Fat is In: Try These Healthy and Delicious Plant-Based Fats

Brace yourself…I’m gonna use the “F-word” today. You might think it’s ugly, obscene, indecent, offensive, or vulgar, but it’s something we can all relate to and, therefore, something we need to be able to talk freely about. And in case you were concerned about me cursing here on the UpWellness blog today-  don’t worry, the f-word in this article is FAT. And whether it’s on our bodies or in our food supply, fat is entirely misunderstood. And I hope that this article by my team helps to set the record straight. 



Yes, it is true; eating fat does not make you fat. There is one caveat; however, the fat must come from a healthy source. There is much confusion around these healthy fats, and some of this stems from the fact that fat has nine calories per gram and carbohydrates and protein have four each per gram. Yes, this means that fat has more than twice the amount of calories per unit volume, but this does not make healthy fats bad. Keep in mind that fewer calories do not mean better calories. Dietary fats are essential for energy and to support the growth of cells. In addition, they help to protect your organs and keep your body warm. Fats also help produce hormones and help your body digest essential nutrients.

Why are plant-based fats superior?

Low-fat diets are a thing of the past, avocado toast is the breakfast of choice, and people are adding coconut oil to their coffee. But what type of fat is really the best to add to your already healthy diet? Let’s do a deep dive to find out.

Fats that come from plants are far superior for your health than fats that come from animals. Plant-based fats contain mostly monounsaturated and polyunsaturated fats, while animal fats contain more saturated fats. Monounsaturated fats from plants are heart-protective and can lower cholesterol. In addition, oils rich in monounsaturated fats contain vitamin E, which is an incredibly powerful antioxidant. Polyunsaturated fats are found mostly in plant-based foods and contain omega-3 fatty acids, which are beneficial for heart health.

In a study by Harvard researchers, consuming plant-based fats and a reduction of saturated fats decreased the risk of death by 16%. The study also showed that consuming more animal-based fats increased the risk of dying by 21%. This alone should be cause enough to switch to plant-based fats only.

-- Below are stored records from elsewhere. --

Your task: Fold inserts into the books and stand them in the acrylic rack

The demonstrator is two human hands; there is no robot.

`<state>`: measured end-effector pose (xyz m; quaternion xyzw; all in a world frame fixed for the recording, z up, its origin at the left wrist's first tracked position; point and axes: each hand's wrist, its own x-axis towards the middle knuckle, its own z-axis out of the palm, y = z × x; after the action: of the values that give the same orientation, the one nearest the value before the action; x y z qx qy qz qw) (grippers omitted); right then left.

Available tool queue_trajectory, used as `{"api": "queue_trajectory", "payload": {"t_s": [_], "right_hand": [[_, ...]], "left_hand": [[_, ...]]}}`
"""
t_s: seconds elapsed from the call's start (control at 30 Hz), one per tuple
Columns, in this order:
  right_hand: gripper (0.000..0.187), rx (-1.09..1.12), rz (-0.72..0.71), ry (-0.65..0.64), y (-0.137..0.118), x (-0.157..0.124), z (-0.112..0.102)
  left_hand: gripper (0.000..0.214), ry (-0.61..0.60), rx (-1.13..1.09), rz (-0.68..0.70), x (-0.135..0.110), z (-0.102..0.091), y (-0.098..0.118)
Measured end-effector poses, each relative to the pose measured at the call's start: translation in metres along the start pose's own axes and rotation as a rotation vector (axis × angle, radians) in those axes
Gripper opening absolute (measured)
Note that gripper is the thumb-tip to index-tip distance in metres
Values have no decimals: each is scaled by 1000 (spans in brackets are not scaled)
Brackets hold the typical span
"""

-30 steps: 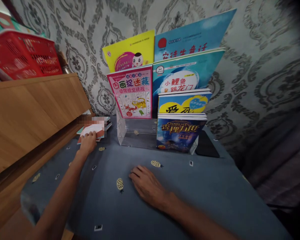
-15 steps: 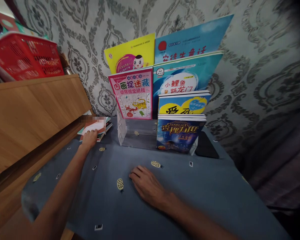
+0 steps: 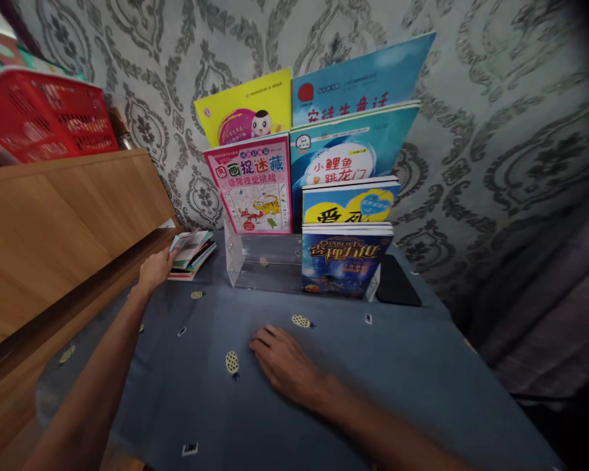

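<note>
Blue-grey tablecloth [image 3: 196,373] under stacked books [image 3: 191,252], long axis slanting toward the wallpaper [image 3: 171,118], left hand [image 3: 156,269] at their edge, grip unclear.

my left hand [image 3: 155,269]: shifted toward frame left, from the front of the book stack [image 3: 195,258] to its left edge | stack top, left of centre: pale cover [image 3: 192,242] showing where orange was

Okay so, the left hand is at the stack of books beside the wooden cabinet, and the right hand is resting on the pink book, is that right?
Not quite: the head view shows the right hand on the blue cloth, apart from the pink book. The left hand is at the stack of books beside the wooden cabinet, as you say.
</note>
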<state>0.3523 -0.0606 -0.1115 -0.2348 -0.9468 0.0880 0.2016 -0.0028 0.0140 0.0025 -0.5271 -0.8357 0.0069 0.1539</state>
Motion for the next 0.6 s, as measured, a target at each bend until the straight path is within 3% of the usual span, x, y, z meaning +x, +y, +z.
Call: {"api": "queue_trajectory", "payload": {"t_s": [0.1,0.3,0.6], "right_hand": [[16,0,-7,3,1,0,1],[17,13,-18,34,2,-1,4],[17,7,0,-15,1,-1,0]], "left_hand": [[53,59,-7,10,-20,3,14],[40,140,17,233,-50,23,40],[66,15,68,146,-54,44,28]]}}
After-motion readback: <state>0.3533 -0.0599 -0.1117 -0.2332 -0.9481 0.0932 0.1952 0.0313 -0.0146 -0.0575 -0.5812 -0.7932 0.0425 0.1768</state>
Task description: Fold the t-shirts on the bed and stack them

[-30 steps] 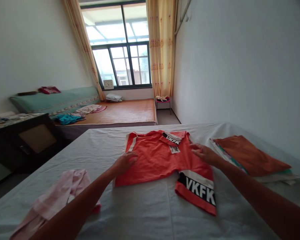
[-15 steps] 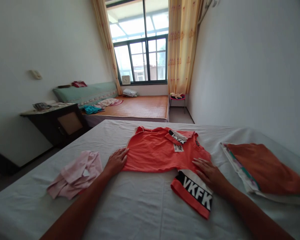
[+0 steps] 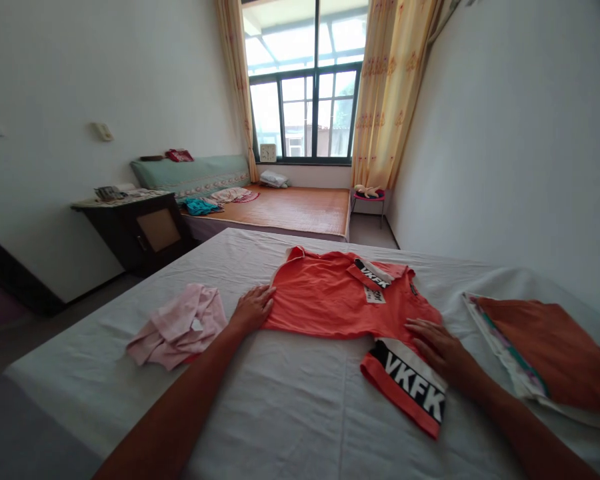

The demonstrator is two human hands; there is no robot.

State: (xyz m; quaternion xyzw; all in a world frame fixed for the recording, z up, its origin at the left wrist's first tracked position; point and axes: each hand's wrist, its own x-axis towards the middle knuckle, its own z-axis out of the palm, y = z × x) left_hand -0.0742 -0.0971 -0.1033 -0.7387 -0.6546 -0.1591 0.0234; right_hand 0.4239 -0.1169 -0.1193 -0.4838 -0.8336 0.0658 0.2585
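Far left I've got a crumpled pale-pink cloth garment (image 3: 180, 327) on a wrinkled white cloth sheet (image 3: 290, 407). Next, my left hand (image 3: 253, 310) lies at the left edge of an orange-red fabric T-shirt (image 3: 325, 300), fingers extended, close together. There's the shirt, laid out mid-sheet, one VKFK-lettered sleeve folded over it, the other angled toward me. My right hand (image 3: 437, 350) rests flat beside that nearer sleeve, fingers slightly spread. Farther right, apart: a folded cloth stack, rust-orange on top (image 3: 555, 340).
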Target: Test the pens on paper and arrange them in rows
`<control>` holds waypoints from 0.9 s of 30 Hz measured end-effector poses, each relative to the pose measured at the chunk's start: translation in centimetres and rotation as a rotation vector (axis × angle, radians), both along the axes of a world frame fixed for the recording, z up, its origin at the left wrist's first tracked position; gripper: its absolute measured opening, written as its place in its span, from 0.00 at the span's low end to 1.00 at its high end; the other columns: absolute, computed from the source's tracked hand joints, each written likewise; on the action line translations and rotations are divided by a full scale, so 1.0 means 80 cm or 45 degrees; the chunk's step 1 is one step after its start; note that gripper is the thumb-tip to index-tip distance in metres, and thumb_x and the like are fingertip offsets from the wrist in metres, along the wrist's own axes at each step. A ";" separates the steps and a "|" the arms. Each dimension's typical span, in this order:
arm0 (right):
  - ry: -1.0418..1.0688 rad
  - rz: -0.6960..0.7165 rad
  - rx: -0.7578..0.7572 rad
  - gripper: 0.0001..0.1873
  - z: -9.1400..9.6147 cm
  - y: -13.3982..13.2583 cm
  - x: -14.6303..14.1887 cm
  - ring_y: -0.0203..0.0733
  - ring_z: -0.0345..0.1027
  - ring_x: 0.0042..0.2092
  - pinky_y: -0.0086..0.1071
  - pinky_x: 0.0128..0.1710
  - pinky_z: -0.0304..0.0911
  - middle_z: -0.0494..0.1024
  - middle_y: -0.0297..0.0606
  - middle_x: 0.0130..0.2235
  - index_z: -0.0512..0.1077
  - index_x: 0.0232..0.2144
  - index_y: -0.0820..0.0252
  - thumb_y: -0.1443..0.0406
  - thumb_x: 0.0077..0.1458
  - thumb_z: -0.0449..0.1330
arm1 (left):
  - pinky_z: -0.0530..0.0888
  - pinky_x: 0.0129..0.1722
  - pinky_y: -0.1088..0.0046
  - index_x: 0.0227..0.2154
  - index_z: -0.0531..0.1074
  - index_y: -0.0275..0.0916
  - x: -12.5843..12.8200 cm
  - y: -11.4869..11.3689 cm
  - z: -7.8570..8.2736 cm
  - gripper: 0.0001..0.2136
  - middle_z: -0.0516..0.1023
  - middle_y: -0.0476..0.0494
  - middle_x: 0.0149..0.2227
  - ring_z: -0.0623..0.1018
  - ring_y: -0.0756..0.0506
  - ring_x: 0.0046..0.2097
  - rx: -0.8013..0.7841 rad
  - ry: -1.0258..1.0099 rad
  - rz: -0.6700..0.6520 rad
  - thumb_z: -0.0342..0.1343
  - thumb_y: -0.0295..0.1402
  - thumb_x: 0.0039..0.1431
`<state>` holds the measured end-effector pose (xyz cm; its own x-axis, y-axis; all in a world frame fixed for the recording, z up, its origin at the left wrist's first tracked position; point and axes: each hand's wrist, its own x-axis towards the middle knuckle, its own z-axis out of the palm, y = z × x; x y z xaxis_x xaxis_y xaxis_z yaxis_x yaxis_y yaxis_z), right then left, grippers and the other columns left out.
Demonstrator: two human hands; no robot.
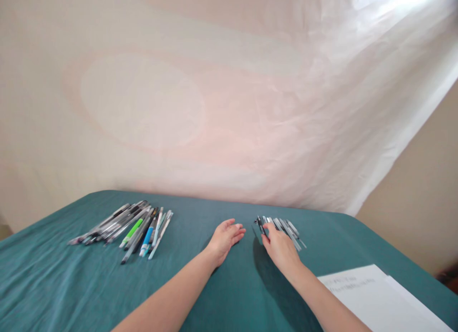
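Note:
My left hand [226, 238] is over the middle of the teal cloth, palm turned sideways, its fingers stretched out and holding nothing. To its right, my right hand [281, 246] has thumb and fingers closed on a dark pen [260, 224] at the left edge of a small row of pens. Partly covered by that hand, the other pens [291, 228] in the row lie side by side, mostly grey and clear. Fine details of the row are blurred.
A larger pile of pens [121, 223] lies at the left, with a green marker [131, 233] and a blue marker [146, 241] among them. White paper sheets [379, 298] with faint writing rest at the front right. A pale cloth [229, 108] hangs behind the table [229, 303].

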<state>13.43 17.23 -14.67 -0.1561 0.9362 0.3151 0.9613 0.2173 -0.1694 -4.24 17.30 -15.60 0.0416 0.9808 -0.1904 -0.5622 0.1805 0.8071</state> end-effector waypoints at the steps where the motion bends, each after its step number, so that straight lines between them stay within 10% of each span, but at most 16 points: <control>1: -0.064 -0.053 0.009 0.14 0.001 0.000 0.001 0.43 0.71 0.30 0.30 0.28 0.57 0.76 0.39 0.28 0.65 0.43 0.57 0.63 0.54 0.49 | 0.71 0.44 0.66 0.47 0.57 0.31 0.000 -0.001 0.001 0.24 0.71 0.30 0.43 0.76 0.45 0.39 0.004 0.009 -0.007 0.58 0.27 0.48; 27: -0.242 -0.101 0.029 0.16 0.003 0.004 -0.009 0.45 0.71 0.31 0.34 0.29 0.58 0.76 0.41 0.29 0.68 0.41 0.54 0.57 0.57 0.46 | 0.71 0.41 0.67 0.38 0.62 0.33 0.000 -0.004 0.005 0.13 0.74 0.37 0.33 0.76 0.48 0.35 0.025 0.095 -0.082 0.55 0.22 0.49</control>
<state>12.70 17.55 -14.42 -0.1411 0.9407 0.3085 0.9897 0.1417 0.0205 -4.27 16.96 -15.16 0.0910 0.9801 -0.1763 -0.4880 0.1982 0.8501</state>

Here are the healthiest plant-based fats to consume:


  • Avocados –  Avocados are rich in both monounsaturated and polyunsaturated fats, with more monounsaturated fats than polyunsaturated. A medium-sized avocado contains 15 grams monounsaturated fat. Eating avocados can help to manage your blood sugar and lower cholesterol. Avocados are not only a great source of healthy fat, but they are also rich in fiber. Add avocados to salads, soups, smoothies, or simply eat them right out of the skin with a little sea salt!
  • Chia seeds  Although this seed is tiny, it is also mighty. Two tablespoons of chia seeds provide 8.6 grams of total fat. Of this fat, 6.5 grams are polyunsaturated. Chia seeds are also loaded with fiber to keep your gut healthy. Add seeds to smoothies, baked goods oatmeal, or even salads and soups.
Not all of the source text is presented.